Your assignment:
Scan the material below for the string "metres", and copy every line where it shows up.

Recorded data:
=== Begin Enclosure ===
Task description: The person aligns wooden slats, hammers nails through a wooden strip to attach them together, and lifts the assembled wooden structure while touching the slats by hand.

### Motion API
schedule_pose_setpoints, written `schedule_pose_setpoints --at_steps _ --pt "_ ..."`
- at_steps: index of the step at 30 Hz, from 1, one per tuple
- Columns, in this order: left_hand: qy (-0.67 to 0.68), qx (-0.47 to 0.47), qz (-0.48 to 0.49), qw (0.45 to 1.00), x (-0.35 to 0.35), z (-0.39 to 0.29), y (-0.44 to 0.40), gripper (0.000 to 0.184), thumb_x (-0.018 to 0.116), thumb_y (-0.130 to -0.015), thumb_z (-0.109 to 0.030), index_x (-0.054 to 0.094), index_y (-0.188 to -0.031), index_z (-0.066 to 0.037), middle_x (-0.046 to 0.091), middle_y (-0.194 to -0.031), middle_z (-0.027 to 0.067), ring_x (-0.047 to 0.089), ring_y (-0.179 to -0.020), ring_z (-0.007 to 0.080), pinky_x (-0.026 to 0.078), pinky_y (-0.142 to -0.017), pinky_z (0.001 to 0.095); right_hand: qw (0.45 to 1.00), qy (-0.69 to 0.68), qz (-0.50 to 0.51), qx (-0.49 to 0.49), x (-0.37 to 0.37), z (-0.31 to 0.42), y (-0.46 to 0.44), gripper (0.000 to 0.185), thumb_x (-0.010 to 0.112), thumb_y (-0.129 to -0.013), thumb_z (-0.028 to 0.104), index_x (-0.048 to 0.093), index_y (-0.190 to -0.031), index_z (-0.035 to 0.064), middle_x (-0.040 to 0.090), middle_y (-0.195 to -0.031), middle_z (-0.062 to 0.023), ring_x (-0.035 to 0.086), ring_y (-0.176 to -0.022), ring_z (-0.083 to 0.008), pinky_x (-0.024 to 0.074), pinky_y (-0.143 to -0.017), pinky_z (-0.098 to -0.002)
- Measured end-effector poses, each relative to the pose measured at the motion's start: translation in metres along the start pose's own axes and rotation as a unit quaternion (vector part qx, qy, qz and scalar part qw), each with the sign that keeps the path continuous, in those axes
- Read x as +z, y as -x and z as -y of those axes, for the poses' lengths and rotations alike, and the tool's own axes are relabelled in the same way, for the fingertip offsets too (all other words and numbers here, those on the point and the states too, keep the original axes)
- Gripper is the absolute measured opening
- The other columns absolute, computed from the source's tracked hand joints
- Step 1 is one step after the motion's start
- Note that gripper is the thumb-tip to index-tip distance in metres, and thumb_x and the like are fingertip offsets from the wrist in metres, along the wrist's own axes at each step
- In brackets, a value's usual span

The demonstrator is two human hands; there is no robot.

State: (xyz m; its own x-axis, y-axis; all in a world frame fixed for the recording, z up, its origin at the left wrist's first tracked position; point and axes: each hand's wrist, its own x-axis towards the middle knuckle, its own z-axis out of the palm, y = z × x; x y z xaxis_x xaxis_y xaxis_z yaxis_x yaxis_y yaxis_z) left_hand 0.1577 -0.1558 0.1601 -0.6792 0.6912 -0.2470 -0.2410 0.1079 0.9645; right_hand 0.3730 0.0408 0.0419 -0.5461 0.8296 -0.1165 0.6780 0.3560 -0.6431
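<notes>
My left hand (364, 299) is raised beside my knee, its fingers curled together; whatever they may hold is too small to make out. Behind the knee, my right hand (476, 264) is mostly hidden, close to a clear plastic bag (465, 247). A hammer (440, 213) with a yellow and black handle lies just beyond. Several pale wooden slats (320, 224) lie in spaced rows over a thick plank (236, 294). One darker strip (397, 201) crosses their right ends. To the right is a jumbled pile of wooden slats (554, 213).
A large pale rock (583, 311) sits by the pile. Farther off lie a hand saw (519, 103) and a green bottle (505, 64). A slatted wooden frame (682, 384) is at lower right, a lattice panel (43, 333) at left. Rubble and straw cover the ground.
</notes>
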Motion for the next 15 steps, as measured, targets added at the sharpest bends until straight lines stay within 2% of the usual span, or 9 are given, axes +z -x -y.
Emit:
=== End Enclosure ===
Answer to this problem:
- Measured end-effector poses, each relative to the pose measured at the motion's start: translation in metres along the start pose's own axes and rotation as a unit quaternion (vector part qx, qy, qz and scalar part qw), each with the sign that keeps the path continuous, in those axes
- Note that gripper is the thumb-tip to index-tip distance in metres, and thumb_x and the like are fingertip offsets from the wrist in metres, along the wrist's own axes at each step

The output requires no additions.